Briefly, 10 mL of log‐phase BY‐2 cells in packed cell volume was mixed with 20 mL of co‐cultivation medium composed of ½ MS salts (M524, PhytoTech Lab, Shawnee, KS), 100 mg/L KH2PO4, 50 mg/L myo‐inositol, 0.5 mg/L thiamine HCl, 15 g sucrose, 0.2 mg/L 2,4‐D, 50 µM acetosyringone and 1.5% w/v unmelted GTG SeaPlaque agarose (Lonza Rockland, Inc., Rockland, ME) in pH 5.8. 270 µL of BY‐2 cell prep mix was dispensed to each well of a 96‐well Millipore Multiscreen‐HV membrane plate (Cat No. MAHVN4550, Merck Millipore, Burlington, MA) and the plates were centrifuged. 15 µL of bacterial suspension in co‐cultivation medium was inoculated to each well of BY‐2 cell pellets in 96‐well plates, and double layers of Qiagen Air‐pore tape (Cat No. 19571, Qiagen) were sealed over each plate. Plates were incubated at 21 °C in the dark for 3–4 days, and DsRED expression was observed under the Leica M165FC fluorescence stereomicroscope (Leica, Wetzlar, Germany) equipped with a filter set for excitation at 530–560 nm and emission at 590–650 nm.

Bacterial identification with 16S rDNA sequence, fatty acid methyl esters (FAME) and matrix‐assisted laser desorption/ionization (MALDI)‐time of flight (TOF)

For DNA analysis, genomic DNAs were prepared using MasterPure™ DNA Purification Kit (Cat No. MCD85201, Epibio, Madison, WI). PCR was performed with a PTC‐100TM Programmable Thermal Controller (MJ Research, Inc., San Francisco, CA) using genomic DNAs extracted from 28 bacteria. The universal primers used for 16S rDNA amplification were:

SEQ ID NO: 1 16S‐F 5′ AGAGTTTGATCCTGGCTCAG 3′

SEQ ID NO: 2 16S‐R 5′ ACGGCTACCTTGTTACGACTT 3′.

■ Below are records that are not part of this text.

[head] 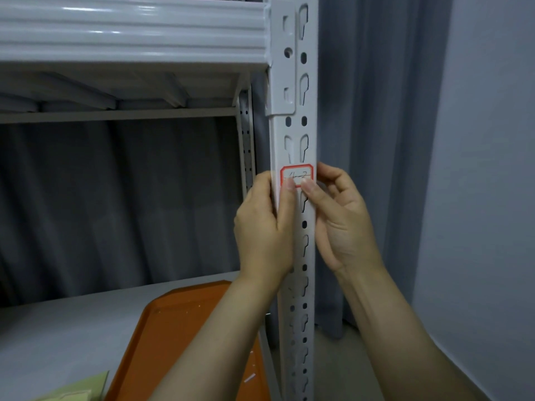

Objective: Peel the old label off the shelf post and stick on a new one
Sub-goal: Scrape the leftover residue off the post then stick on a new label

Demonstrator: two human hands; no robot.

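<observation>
So I've got the red-bordered label [296, 175] sitting on the front of the white shelf post [296, 131], both thumbs pressing its bottom edge. Left hand [263, 227] and right hand [343, 224] curl their fingers round the post's sides. Orange tray [188, 328] sits below.

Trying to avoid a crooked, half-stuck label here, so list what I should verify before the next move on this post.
1. Label on the front face of the shelf post: ok.
2. Label square to the post: ok, its edges look parallel to it.
3. Left hand and right hand each with a thumb on the label's lower edge: ok.
4. Lower edge stuck flat: cannot tell, the thumbs cover it.
5. Whether this is the old or the new label: cannot tell.
</observation>
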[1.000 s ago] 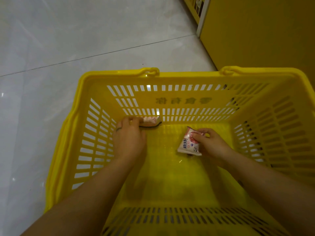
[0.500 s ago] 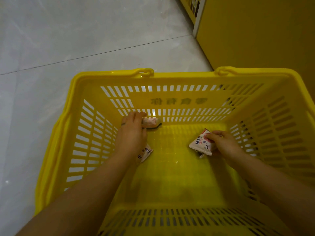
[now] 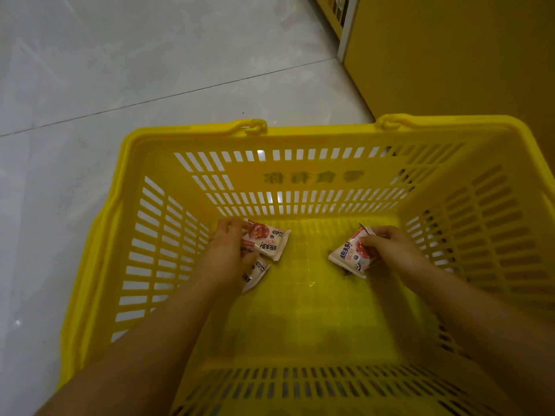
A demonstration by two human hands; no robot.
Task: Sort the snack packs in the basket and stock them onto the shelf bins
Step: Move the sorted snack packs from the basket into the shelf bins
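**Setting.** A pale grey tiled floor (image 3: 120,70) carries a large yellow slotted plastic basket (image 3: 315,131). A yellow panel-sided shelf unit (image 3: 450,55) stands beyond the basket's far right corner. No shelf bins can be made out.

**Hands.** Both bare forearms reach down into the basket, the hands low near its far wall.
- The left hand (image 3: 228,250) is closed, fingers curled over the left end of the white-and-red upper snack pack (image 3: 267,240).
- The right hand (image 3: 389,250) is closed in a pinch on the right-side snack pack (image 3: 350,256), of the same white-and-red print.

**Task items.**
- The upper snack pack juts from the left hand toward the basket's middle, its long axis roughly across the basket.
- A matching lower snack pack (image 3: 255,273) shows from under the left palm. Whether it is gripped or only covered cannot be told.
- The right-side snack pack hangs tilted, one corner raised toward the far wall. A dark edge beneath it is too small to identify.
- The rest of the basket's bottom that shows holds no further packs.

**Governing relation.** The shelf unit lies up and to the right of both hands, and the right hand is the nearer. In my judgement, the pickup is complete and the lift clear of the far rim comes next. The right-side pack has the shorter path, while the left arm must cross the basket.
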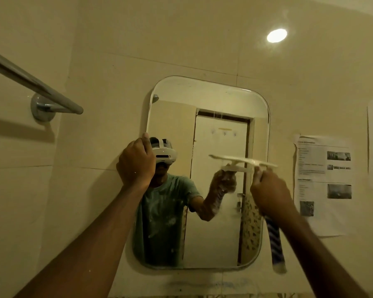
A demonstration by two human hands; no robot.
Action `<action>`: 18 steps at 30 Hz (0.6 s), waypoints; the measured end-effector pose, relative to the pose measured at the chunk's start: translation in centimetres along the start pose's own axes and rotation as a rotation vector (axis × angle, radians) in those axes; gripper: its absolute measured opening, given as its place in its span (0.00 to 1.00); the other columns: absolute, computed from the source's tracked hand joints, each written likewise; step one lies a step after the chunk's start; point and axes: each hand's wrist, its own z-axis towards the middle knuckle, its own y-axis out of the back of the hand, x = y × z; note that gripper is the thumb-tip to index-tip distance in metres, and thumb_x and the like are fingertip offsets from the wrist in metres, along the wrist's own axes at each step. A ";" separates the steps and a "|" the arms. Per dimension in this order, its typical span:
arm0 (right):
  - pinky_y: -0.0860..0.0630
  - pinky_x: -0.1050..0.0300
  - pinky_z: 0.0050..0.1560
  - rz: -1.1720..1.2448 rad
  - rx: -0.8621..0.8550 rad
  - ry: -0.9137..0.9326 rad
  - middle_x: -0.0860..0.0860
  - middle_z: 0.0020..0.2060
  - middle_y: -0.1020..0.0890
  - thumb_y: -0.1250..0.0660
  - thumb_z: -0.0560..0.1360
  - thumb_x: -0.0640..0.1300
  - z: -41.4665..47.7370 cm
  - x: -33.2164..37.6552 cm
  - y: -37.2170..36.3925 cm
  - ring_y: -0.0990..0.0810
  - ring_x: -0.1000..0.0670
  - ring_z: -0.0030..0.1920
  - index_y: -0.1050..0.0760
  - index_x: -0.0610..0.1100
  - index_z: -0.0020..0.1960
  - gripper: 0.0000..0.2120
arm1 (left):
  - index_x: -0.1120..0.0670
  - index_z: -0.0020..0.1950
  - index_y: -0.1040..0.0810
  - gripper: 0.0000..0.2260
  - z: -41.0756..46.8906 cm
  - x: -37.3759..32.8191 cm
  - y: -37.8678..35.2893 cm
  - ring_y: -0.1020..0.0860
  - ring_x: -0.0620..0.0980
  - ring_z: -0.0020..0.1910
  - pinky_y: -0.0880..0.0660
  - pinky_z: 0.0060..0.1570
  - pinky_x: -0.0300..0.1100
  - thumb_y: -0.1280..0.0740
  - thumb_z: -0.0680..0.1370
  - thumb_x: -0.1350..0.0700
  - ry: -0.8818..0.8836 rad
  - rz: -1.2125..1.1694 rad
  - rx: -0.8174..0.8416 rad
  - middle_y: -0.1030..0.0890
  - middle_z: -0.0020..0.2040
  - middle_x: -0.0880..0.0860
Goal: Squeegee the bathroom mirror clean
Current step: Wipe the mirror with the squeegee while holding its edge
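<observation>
A towel rail juts from the tiled wall on the far left. Next along, the left hand is up at the left edge of the mirror. Its back faces outward, its fingers are curled and its thumb points up along the rim. It looks to be gripping that edge to steady the glass, though the fingertips are hidden. The forearm rises steeply from below, nearly straight.

The mirror hangs on the wall straight ahead. Its upper part reads fairly clear, apart from a few thin drip lines near the top of the reflected door. Lower down, pale flecks and a soapy smear lie over the reflection. I would judge the job roughly half done, with the lower half and the bottom rim left to wipe.

Further right, the squeegee sits at mid-height on the right half of the glass. Its pale blade is nearly level and appears to lie against the surface. The right hand is clenched round the handle just below the blade, and the striped end of the handle sticks out beneath the fist. That arm reaches up and inward from the lower right.

Past the mirror, printed sheets are stuck to the wall.
</observation>
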 end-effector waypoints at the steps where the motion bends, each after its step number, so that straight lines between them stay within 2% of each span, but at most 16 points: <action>1: 0.32 0.64 0.20 -0.025 0.018 -0.010 0.47 0.26 0.24 0.51 0.83 0.50 -1.1 -0.5 -0.5 0.28 0.55 0.20 0.27 0.43 0.41 0.21 | 0.58 0.41 0.22 0.25 -0.1 0.1 0.0 0.25 0.50 0.31 0.34 0.31 0.39 0.50 0.83 0.45 -0.003 0.009 -0.002 0.19 0.36 0.56; 3: 0.31 0.62 0.21 -0.070 0.069 -0.046 0.47 0.27 0.23 0.51 0.83 0.51 -2.6 -0.8 -0.6 0.25 0.53 0.22 0.26 0.43 0.40 0.22 | 0.58 0.41 0.22 0.25 -0.5 0.3 0.2 0.25 0.51 0.31 0.35 0.31 0.40 0.50 0.83 0.45 -0.015 0.025 0.003 0.19 0.36 0.56; 6: 0.30 0.64 0.20 -0.052 0.100 -0.072 0.48 0.28 0.24 0.49 0.83 0.52 -0.8 0.5 1.5 0.27 0.54 0.22 0.27 0.44 0.39 0.21 | 0.59 0.41 0.22 0.24 -1.0 0.7 0.4 0.23 0.54 0.33 0.35 0.31 0.40 0.50 0.83 0.46 -0.036 0.037 0.004 0.19 0.37 0.57; 10: 0.32 0.66 0.16 -0.077 -0.102 0.002 0.48 0.28 0.24 0.49 0.82 0.54 7.4 5.0 5.9 0.26 0.55 0.19 0.28 0.40 0.40 0.22 | 0.58 0.39 0.23 0.23 -1.1 0.6 0.2 0.28 0.50 0.30 0.36 0.30 0.40 0.49 0.83 0.46 -0.024 0.053 -0.010 0.21 0.35 0.56; 13: 0.21 0.56 0.26 -0.091 -0.112 0.046 0.46 0.32 0.24 0.47 0.82 0.49 11.2 7.6 7.6 0.22 0.49 0.26 0.31 0.40 0.45 0.15 | 0.58 0.37 0.24 0.23 -1.1 0.7 0.2 0.27 0.52 0.28 0.37 0.29 0.38 0.48 0.83 0.46 -0.033 0.053 -0.023 0.23 0.32 0.53; 18: 0.26 0.58 0.22 -0.098 -0.059 0.025 0.46 0.31 0.23 0.48 0.83 0.49 7.9 4.7 5.0 0.24 0.51 0.24 0.33 0.46 0.38 0.17 | 0.57 0.38 0.23 0.25 -1.0 0.6 -0.1 0.23 0.54 0.31 0.29 0.31 0.42 0.50 0.83 0.44 0.017 0.032 -0.010 0.20 0.34 0.55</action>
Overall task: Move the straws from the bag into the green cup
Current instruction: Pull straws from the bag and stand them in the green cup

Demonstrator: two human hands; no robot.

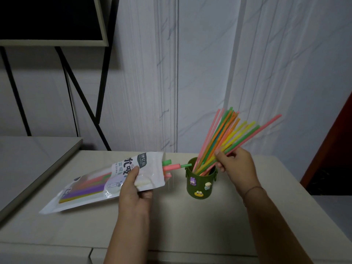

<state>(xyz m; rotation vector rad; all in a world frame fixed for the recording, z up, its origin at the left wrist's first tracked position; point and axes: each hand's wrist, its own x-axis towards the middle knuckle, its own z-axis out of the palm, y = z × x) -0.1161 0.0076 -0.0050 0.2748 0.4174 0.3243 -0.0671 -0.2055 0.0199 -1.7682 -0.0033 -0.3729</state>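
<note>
A white plastic bag lies on the pale countertop, its mouth pointing right toward the cup. My left hand grips the bag near that open end, thumb underneath. A few thick pink and green straws poke out of the mouth; purple and yellow ones show through the bag. The green cup, decorated with small figures, stands upright right of the bag. A fan of thin straws stands in it, leaning right. My right hand grips this bundle just above the cup's rim.
A white marbled wall panel rises behind the counter. At the upper left stands a black metal frame carrying a dark board. A lower grey surface adjoins the counter on the left. A dark reddish edge borders the right side.
</note>
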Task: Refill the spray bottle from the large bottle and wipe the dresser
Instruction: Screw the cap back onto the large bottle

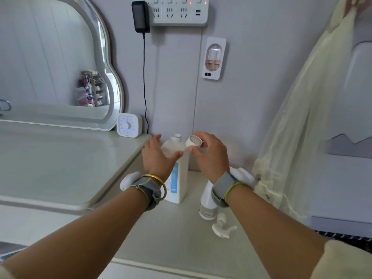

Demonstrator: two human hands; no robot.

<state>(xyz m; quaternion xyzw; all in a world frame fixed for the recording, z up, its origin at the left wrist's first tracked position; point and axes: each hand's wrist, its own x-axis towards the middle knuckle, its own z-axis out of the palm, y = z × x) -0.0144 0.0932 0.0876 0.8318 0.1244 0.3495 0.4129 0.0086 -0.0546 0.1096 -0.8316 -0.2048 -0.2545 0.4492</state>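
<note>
The large white bottle (179,178) with a blue label stands on the low dresser top (171,238), its neck uncapped. My left hand (158,156) rests against the bottle's shoulder, fingers spread. Just right of the neck, my right hand (209,154) holds the bottle's white cap (193,141) between the fingertips. The small spray bottle (207,204) stands to the right, partly hidden by my right wrist, with no head on it. Its white trigger head (222,228) lies on the surface in front of it.
A raised dresser top (60,158) with a mirror (50,57) lies to the left, a white timer (129,125) at its back corner. A black cable (144,77) hangs from a wall power strip (179,11). Sheer yellow fabric (302,127) hangs at right.
</note>
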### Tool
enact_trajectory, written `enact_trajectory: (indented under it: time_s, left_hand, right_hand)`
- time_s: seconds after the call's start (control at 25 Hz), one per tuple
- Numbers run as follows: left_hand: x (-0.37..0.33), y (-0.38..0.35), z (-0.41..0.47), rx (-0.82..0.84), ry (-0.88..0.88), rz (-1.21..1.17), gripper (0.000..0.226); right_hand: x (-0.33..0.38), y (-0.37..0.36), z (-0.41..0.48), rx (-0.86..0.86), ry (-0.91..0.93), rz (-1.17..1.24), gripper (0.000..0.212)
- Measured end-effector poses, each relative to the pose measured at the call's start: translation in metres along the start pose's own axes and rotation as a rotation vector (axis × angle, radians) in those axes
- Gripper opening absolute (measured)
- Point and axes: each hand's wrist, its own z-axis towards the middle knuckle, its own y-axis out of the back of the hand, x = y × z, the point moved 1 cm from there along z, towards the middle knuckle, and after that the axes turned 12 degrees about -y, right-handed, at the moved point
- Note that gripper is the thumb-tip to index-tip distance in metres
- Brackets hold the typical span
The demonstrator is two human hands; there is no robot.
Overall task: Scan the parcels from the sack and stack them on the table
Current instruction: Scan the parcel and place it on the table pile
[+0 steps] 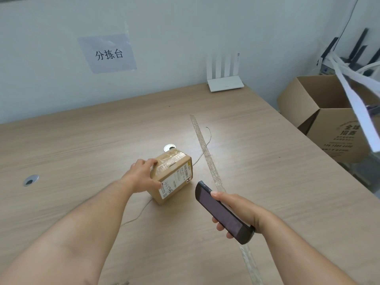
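Scan step, I judged: left hand [141,176] gripped the brown cardboard parcel [174,161], right hand [239,209] the black handheld scanner [218,210], aiming due next.

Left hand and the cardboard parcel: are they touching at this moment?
Touching. The head view shows the left hand gripping the parcel: fingers curl over its taped top edge, thumb presses its labelled side.

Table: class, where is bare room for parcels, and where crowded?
Free: left of the parcel toward the left grommet; right of the tape strip to the table edge. Crowded: between parcel and strip, around the right hand and scanner.
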Motion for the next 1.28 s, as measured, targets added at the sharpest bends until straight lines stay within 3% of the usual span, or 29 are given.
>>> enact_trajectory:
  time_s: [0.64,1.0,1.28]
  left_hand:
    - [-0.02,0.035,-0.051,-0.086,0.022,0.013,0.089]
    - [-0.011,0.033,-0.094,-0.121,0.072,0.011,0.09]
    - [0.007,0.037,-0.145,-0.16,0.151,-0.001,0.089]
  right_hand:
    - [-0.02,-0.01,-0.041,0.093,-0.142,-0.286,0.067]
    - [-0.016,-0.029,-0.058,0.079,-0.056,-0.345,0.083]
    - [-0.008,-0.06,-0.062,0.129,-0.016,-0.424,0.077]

The resulting PCR products were sequenced by Elim Biopharmaceuticals (Hayward, CA), and these sequences were used to search the NCBI GenBank nucleotide sequence database.

Fatty acid (FAME) analyses were performed using gas chromatographic analytical system according to MIDI Labs standard procedures (Newark, DE) (Norman and Yuen, 1998; Sasser, 1990), and MALDI‐TOF was performed according to standard procedures (Bizzini et al., 2010). FAME and MALDI‐TOF analyses were carried out by MIDI Labs.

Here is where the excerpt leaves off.